73: Masada fell to the Romans after several months of siege, ending the Jewish Revolt (see A History Of Jerusalem: Titus And The Zealots).

1065: The Norman Robert Guiscard took Bari, ending 5 centuries of Byzantine rule in southern Italy.

1175: Holy Roman Emperor Frederick I ended the siege of Alessandria and signed the Treaty of Montebello with the Lombard League (see The Holy Roman Empire).

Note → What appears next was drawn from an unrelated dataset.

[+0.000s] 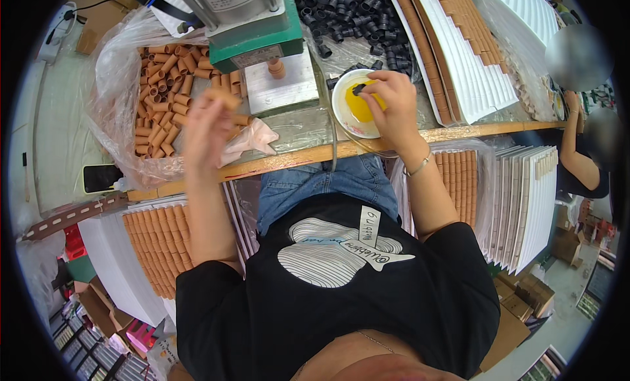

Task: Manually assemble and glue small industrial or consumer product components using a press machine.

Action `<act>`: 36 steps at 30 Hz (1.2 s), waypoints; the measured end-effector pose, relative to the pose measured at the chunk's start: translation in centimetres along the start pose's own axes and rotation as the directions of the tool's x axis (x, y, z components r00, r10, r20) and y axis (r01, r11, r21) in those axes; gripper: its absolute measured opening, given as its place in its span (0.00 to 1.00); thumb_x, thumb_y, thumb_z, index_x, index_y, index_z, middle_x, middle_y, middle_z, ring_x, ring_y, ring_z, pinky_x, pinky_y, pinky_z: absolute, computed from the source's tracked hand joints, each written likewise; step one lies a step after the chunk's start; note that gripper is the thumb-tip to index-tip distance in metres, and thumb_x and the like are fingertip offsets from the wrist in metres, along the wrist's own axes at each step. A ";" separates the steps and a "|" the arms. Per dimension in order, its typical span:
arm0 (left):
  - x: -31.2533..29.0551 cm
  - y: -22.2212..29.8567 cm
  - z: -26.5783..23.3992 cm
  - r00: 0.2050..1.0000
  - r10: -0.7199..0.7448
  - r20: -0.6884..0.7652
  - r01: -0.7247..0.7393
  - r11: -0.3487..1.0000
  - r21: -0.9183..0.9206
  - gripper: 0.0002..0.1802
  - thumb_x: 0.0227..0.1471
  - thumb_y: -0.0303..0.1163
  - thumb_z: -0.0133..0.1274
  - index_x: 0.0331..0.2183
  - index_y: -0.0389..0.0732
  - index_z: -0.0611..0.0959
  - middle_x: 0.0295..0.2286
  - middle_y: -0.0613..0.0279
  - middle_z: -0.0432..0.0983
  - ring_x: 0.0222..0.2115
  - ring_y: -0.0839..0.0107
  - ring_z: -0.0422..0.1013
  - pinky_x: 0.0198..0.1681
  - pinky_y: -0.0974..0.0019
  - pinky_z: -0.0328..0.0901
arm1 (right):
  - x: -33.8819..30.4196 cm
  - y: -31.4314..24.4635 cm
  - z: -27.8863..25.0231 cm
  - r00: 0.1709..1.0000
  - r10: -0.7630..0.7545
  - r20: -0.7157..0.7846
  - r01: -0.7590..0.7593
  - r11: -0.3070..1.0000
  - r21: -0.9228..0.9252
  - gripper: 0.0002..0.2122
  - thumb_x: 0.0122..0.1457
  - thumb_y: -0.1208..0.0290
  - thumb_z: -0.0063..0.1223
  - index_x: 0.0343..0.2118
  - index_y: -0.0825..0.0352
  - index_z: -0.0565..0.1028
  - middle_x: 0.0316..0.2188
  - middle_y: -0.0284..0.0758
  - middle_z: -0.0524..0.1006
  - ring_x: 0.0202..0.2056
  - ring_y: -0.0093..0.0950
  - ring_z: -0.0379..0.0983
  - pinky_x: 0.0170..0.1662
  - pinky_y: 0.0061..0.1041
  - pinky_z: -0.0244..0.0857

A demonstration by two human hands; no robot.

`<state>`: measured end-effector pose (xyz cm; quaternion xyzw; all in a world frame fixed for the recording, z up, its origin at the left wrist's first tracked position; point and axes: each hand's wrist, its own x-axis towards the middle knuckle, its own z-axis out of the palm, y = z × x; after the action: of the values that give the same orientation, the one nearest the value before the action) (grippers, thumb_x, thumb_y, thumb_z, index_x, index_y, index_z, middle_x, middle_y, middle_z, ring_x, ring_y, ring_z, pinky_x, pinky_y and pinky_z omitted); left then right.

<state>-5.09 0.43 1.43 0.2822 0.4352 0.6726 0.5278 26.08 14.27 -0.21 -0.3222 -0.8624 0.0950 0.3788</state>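
My left hand [205, 128], smeared by motion, is closed on a short orange-brown tube [225, 98] near the edge of a heap of similar tubes [164, 105]. On the other side, my right hand [392, 104] pinches a small black plastic fitting [359, 89] over a white bowl [338, 112]. Yellow liquid [357, 109] lies in the bowl. Between my hands stands a green-and-grey press [256, 46] with a metal base plate [282, 89]. A brown ridged piece [276, 69] sits under the press head.
Many loose black fittings [357, 17] are piled behind the bowl. White trays with brown tubes [459, 53] lean at the right. A crumpled pale cloth [252, 140] lies by the wooden table edge [295, 159]. A phone [102, 178] is at the left; another person's arm [577, 145] shows far right.
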 end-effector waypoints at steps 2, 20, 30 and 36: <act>-0.2 -3.7 2.3 0.963 -0.253 0.096 0.270 0.869 -0.415 0.09 0.59 0.31 0.49 0.40 0.39 0.76 0.32 0.62 0.76 0.32 0.76 0.71 0.30 0.78 0.66 | 0.3 -1.0 -0.6 0.996 0.089 -0.008 -0.088 0.992 0.091 0.03 0.51 0.80 0.56 0.28 0.66 0.76 0.39 0.36 0.75 0.41 0.32 0.70 0.44 0.31 0.62; 0.1 -10.7 10.7 0.926 -0.298 0.232 0.371 0.605 -0.705 0.12 0.61 0.34 0.45 0.43 0.39 0.77 0.39 0.62 0.77 0.39 0.75 0.72 0.36 0.75 0.69 | 1.4 -5.3 -1.3 0.992 0.004 -0.129 0.021 0.982 0.187 0.07 0.45 0.71 0.63 0.27 0.63 0.76 0.38 0.32 0.75 0.38 0.32 0.69 0.44 0.34 0.55; 0.5 -8.0 11.2 0.915 -0.354 0.193 0.387 0.632 -0.672 0.09 0.62 0.34 0.45 0.39 0.39 0.76 0.36 0.61 0.74 0.33 0.77 0.68 0.31 0.77 0.65 | 0.3 19.5 -15.0 0.663 0.618 -0.422 -0.734 0.647 -0.206 0.16 0.46 0.61 0.66 0.36 0.64 0.78 0.33 0.37 0.78 0.36 0.34 0.73 0.40 0.34 0.67; 0.7 -8.4 13.3 0.914 -0.382 0.136 0.379 0.686 -0.621 0.10 0.61 0.32 0.46 0.44 0.41 0.74 0.33 0.65 0.74 0.32 0.79 0.68 0.30 0.78 0.65 | 0.8 23.7 -13.5 0.632 0.708 -0.316 -0.774 0.554 -0.307 0.16 0.47 0.58 0.65 0.35 0.63 0.79 0.32 0.38 0.78 0.37 0.36 0.75 0.41 0.36 0.67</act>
<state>9.76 5.43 0.14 -0.0111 0.2322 0.6557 0.7183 46.80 32.01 0.00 -0.7344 -0.6120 0.0351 0.2913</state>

1521: Martin Luther, 34, arrived at the Diet of Worms (i.e. "Worms" is the English rendering for Vorms, a city in Germany), where he defended his "Ninety-Five Theses," first advanced in 1517. At the Diet (a term for a legislative assembly used some countries, "Diet" derived from the Latin word for day), Luther refused to recant his rebellion against the Papacy (while at the same time, Luther kept nearly all of the Papacy's antichrist doctrines, as do most "Protestants" to this day - see Antichristians and Is Your Religion Your Religion?; also The Cross Of Christ, Or The Cross Of Men? and Christ Died For Repentant Sinners).

1542: The Sieur de Roberval, France's first viceroy in Canada, sailed for the New World with 3 ships and 200 colonists. He explored the St. Lawrence as far as Montreal Island, searching for the legendary kingdom of Saguenay. The expedition returned to France in 1543.

1705: Queen Anne knighted Isaac Newton at Trinity College.

1746: Forces under the Duke of Cumberland fought the Jacobite Scots under Prince Charles Edward at the Battle of Culloden, near Inverness, Scotland.

1856: The Declaration of Paris was signed. It recognized the principle of free ships and free goods and defined contraband and blockade.

1912: Harriet Quimby became the first woman to fly across the English Channel, from Dover to Hardelot.

1942: The Island of Malta was awarded the George Cross in recognition for heroism under constant German air attack during the Second World War. It was the first such award given to any part of the British Commonwealth.

1953: The British royal yacht Britannia was launched, just months before Queen Elizabeth's coronation. The ship served the monarchy for 45 years before being decommissioned in 1998.

1982: Queen Elizabeth proclaimed Canada's new constitution, ending the last colonial links with Britain.

1995: Canada and the European Union settled a dispute over fishing rights in the north Atlantic after weeks of tense negotiations. The incident began when a Canadian Coast Guard ship fired upon and arrested a Spanish ship on the high seas.